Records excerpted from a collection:
========

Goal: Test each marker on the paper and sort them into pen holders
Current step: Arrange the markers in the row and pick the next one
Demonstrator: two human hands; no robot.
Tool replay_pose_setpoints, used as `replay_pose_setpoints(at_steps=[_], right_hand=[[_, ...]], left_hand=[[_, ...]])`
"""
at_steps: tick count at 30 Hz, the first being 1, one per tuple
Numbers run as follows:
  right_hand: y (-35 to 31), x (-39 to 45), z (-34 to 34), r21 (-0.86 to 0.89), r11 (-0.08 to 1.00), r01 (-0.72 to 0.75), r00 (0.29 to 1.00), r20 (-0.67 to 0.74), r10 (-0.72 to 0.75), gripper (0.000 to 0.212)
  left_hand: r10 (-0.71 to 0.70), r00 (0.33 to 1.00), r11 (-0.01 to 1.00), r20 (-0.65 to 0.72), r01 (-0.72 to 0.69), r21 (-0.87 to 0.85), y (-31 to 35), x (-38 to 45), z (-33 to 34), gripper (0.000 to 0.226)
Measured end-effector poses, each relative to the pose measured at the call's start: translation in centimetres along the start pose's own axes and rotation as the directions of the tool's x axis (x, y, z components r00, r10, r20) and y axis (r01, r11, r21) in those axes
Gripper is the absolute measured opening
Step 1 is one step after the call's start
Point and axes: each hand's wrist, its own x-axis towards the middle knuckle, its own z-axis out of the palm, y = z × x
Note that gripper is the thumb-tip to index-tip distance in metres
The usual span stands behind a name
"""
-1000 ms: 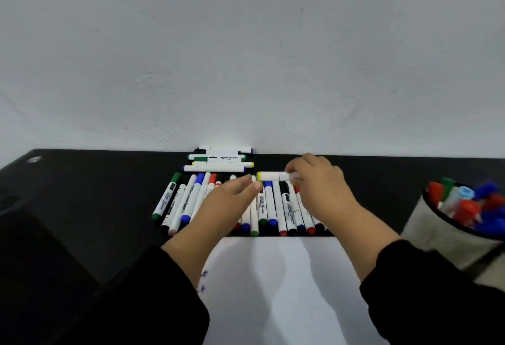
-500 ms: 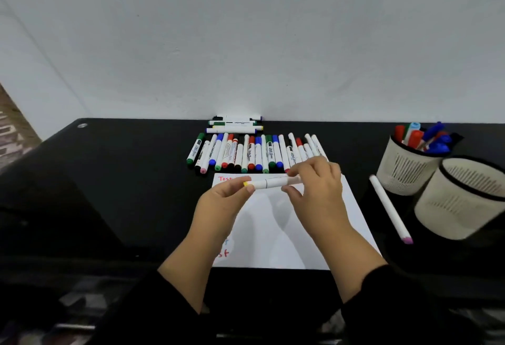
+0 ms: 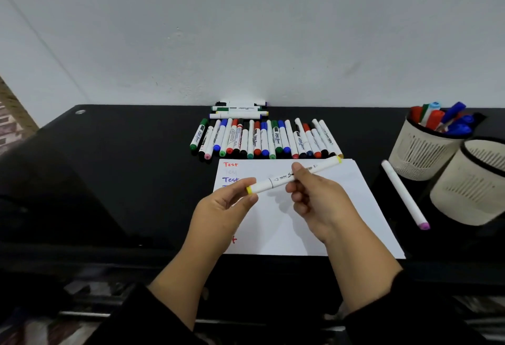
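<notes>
Left hand (image 3: 224, 208) hides some writing on the paper (image 3: 355, 194).

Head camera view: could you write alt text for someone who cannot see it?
Two hands, left hand and right hand, hold a capped yellow-ended marker over a sheet of paper with "Test" written on it. Behind lies a row of markers on a black table; two pen holders stand at right, one full of markers.

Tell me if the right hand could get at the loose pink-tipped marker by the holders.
Probably yes: the pink-tipped marker lies bare on the desk, but the right hand holds the yellow marker.
</notes>
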Motion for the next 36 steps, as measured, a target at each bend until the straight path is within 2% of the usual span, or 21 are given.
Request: replay_pose_setpoints(at_steps=[6, 13, 17, 24, 31, 36], right_hand=[[0.5, 0.8, 0.5, -0.04, 0.997, 0.064, 0.998, 0.01, -0.064, 0.02], [0.9, 1.0, 1.3, -0.142, 0.989, 0.05, 0.998, 0.035, -0.046, 0.022], [1.2, 1.4, 1.7, -0.136, 0.988, 0.077, 0.997, 0.016, -0.076, 0.023], [1.6, 1.7, 2.7, -0.138, 0.98, 0.145, 0.989, 0.036, -0.142, 0.024], [1.7, 1.8, 3.4, -0.141, 0.974, 0.179, 0.983, 0.062, -0.172, 0.025], [1.7, 2.0, 4.0, -0.124, 0.983, 0.138, 0.99, 0.014, -0.137, 0.027]], left_hand=[[-0.004, 1.0, 0.988, -0.001, 0.004, 0.154, -0.6, 1.1, 0.2, 0.03], [-0.036, 0.999, 0.969, 0.015, 0.031, 0.244, -0.7, 1.8, 0.5, 0.03], [-0.087, 0.996, 0.976, 0.008, 0.084, 0.203, -0.5, 1.9, 0.3, 0.025], [-0.04, 0.999, 0.979, -0.012, 0.041, 0.198, -0.5, 2.0, -0.2, 0.02], [-0.057, 0.998, 0.98, -0.024, 0.061, 0.189, 0.0, 2.2, -0.6, 0.02], [-0.062, 0.997, 0.97, -0.049, 0.072, 0.233, -0.1, 2.3, -0.4, 0.025]])
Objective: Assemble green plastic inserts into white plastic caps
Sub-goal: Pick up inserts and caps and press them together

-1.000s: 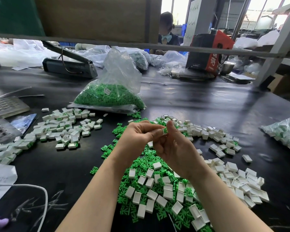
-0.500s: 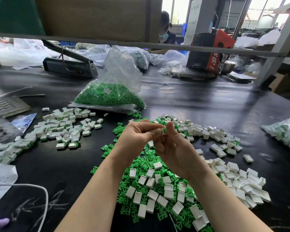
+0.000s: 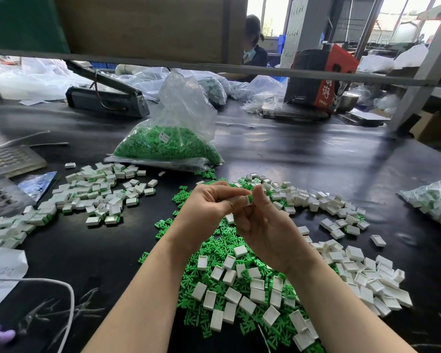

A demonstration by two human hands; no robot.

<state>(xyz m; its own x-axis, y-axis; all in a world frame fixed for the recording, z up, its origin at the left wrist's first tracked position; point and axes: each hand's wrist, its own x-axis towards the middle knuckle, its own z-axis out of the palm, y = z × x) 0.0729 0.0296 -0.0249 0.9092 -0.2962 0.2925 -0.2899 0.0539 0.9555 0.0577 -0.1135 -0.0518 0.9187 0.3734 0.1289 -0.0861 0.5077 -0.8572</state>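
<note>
Here, head view: both hands meet above centre of the black table (image 3: 316,159). Left hand (image 3: 209,202) has fingers curled, thumb and forefinger pinching a small white cap (image 3: 243,200); right hand (image 3: 262,222) comes in from 4 o'clock, its thumb and fingertips clamped on the same piece, w/ a green insert (image 3: 250,198) showing at the cap's right end. Can't tell how deep the insert sits, fingers cover most of it.

Under the wrists, at 6 o'clock: loose pile of green inserts (image 3: 214,250) w/ white caps (image 3: 229,294) scattered on top. More empty caps spread from 12 to 4 o'clock of the hands in a band (image 3: 341,220). At 9 o'clock, well apart from hands: heap of finished pieces (image 3: 94,194), white w/ green edges showing. At 11–12 o'clock, further back: clear bag of green inserts (image 3: 171,146), upright, top open. Another clear bag of parts (image 3: 433,202) at 3 o'clock, at frame edge.

Far left: grey tray w/ holes (image 3: 0,197), paper sheet (image 3: 0,266) and white cable (image 3: 61,289) at 8 o'clock. Back of table: bag sealer (image 3: 105,98), red-black box (image 3: 321,77), a person seated beyond.
</note>
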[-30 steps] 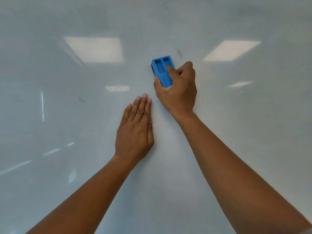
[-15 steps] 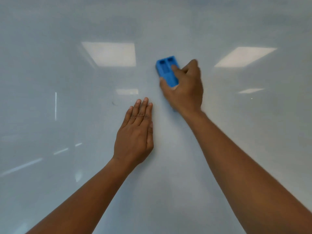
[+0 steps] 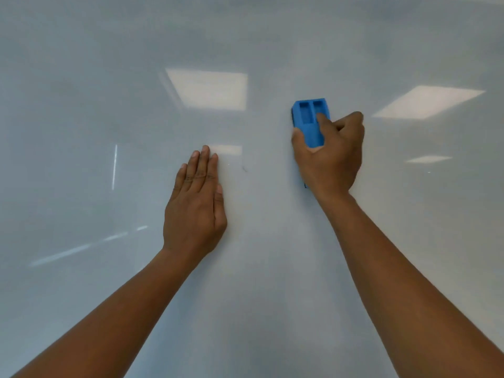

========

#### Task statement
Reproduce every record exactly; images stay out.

#### Completed exercise
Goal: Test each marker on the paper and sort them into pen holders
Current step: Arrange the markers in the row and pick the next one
Demonstrator: two human hands; no robot.
Tool replay_pose_setpoints, used as `replay_pose_setpoints(at_steps=[_], right_hand=[[_, ...]], left_hand=[[_, ...]])`
"""
at_steps: tick count at 30 Hz, the first being 1, one per tuple
Numbers run as follows:
  right_hand: y (-35 to 31), x (-39 to 45), z (-34 to 34), r21 (-0.86 to 0.89), r11 (-0.08 to 1.00), r01 (-0.72 to 0.75), r00 (0.29 to 1.00), r20 (-0.67 to 0.74), r10 (-0.72 to 0.75), gripper (0.000 to 0.212)
  left_hand: r10 (-0.71 to 0.70), r00 (0.33 to 1.00), r11 (-0.01 to 1.00), r20 (-0.65 to 0.72), r01 (-0.72 to 0.69), r21 (-0.87 to 0.85), y (-31 to 35), x (-38 to 45), z (-33 to 34), gripper (0.000 to 0.226)
Measured end-effector poses, each relative to the pose measured at the call's start: translation in centimetres along the start pose's own axes and rotation as the directions of the tool's x axis (x, y, z components r00, r10, r20) and y axis (r01, r11, r21) in those axes
Gripper is the absolute measured opening
Step 1 is one step after the call's start
Point and axes: each hand's wrist, its own x-axis towards the middle knuckle, its own z-axis out of the palm, y = z × x
Note that gripper is the thumb-tip to index-tip distance in metres
The usual span stands behind a name
"""
-1000 ms: 
-500 ms: 
+0 ms: 
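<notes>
Left hand (image 3: 224, 208) hides some writing on the paper (image 3: 355, 194).

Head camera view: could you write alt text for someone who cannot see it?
Two hands, left hand and right hand, hold a capped yellow-ended marker over a sheet of paper with "Test" written on it. Behind lies a row of markers on a black table; two pen holders stand at right, one full of markers.

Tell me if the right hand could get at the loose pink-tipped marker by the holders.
Probably yes: the pink-tipped marker lies bare on the desk, but the right hand holds the yellow marker.
</notes>
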Motion for the next 36 steps, as measured, a target at each bend until the straight path is within 2% of the usual span, or 21 are given.
Request: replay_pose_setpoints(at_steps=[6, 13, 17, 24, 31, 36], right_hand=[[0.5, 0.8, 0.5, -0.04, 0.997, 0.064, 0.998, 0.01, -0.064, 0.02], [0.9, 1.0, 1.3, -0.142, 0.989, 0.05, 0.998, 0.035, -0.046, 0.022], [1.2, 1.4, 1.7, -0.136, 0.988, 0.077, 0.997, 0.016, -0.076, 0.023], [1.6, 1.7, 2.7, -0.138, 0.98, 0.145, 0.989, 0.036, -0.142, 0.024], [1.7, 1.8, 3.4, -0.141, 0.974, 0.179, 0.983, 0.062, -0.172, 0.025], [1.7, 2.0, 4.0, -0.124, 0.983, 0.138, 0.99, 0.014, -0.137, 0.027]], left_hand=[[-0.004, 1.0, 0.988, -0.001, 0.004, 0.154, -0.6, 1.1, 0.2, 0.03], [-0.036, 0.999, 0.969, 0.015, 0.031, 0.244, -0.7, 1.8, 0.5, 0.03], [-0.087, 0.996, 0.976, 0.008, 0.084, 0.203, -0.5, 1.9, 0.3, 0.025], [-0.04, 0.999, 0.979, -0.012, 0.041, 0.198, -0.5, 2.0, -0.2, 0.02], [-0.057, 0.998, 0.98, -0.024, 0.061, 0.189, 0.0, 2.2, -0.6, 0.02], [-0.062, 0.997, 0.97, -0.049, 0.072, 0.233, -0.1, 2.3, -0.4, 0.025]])
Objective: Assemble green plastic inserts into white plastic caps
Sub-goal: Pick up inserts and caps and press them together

-1.000s: 
-0.500s: 
+0.000s: 

A demonstration by two human hands; no robot.

<state>(xyz m; its own x-axis, y-axis; all in a world frame fixed for the recording, z up, its origin at the left wrist's first tracked position; point and axes: each hand's wrist, its own x-axis towards the middle knuckle, its own z-axis out of the palm, y = z × x) 0.0729 0.0296 -0.0249 0.9092 -0.2962 0.2925 -0.2899 0.0539 0.9555 0.0577 -0.1135 -0.0518 0.9187 0.3734 0.1289 -0.0861 0.5077 -0.8572</state>
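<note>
Here, head view: both hands meet above centre of the black table (image 3: 316,159). Left hand (image 3: 209,202) has fingers curled, thumb and forefinger pinching a small white cap (image 3: 243,200); right hand (image 3: 262,222) comes in from 4 o'clock, its thumb and fingertips clamped on the same piece, w/ a green insert (image 3: 250,198) showing at the cap's right end. Can't tell how deep the insert sits, fingers cover most of it.

Under the wrists, at 6 o'clock: loose pile of green inserts (image 3: 214,250) w/ white caps (image 3: 229,294) scattered on top. More empty caps spread from 12 to 4 o'clock of the hands in a band (image 3: 341,220). At 9 o'clock, well apart from hands: heap of finished pieces (image 3: 94,194), white w/ green edges showing. At 11–12 o'clock, further back: clear bag of green inserts (image 3: 171,146), upright, top open. Another clear bag of parts (image 3: 433,202) at 3 o'clock, at frame edge.

Far left: grey tray w/ holes (image 3: 0,197), paper sheet (image 3: 0,266) and white cable (image 3: 61,289) at 8 o'clock. Back of table: bag sealer (image 3: 105,98), red-black box (image 3: 321,77), a person seated beyond.
</note>
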[-30 steps] 
[-15 steps] 
[+0 steps] 

Nothing further is required for this answer.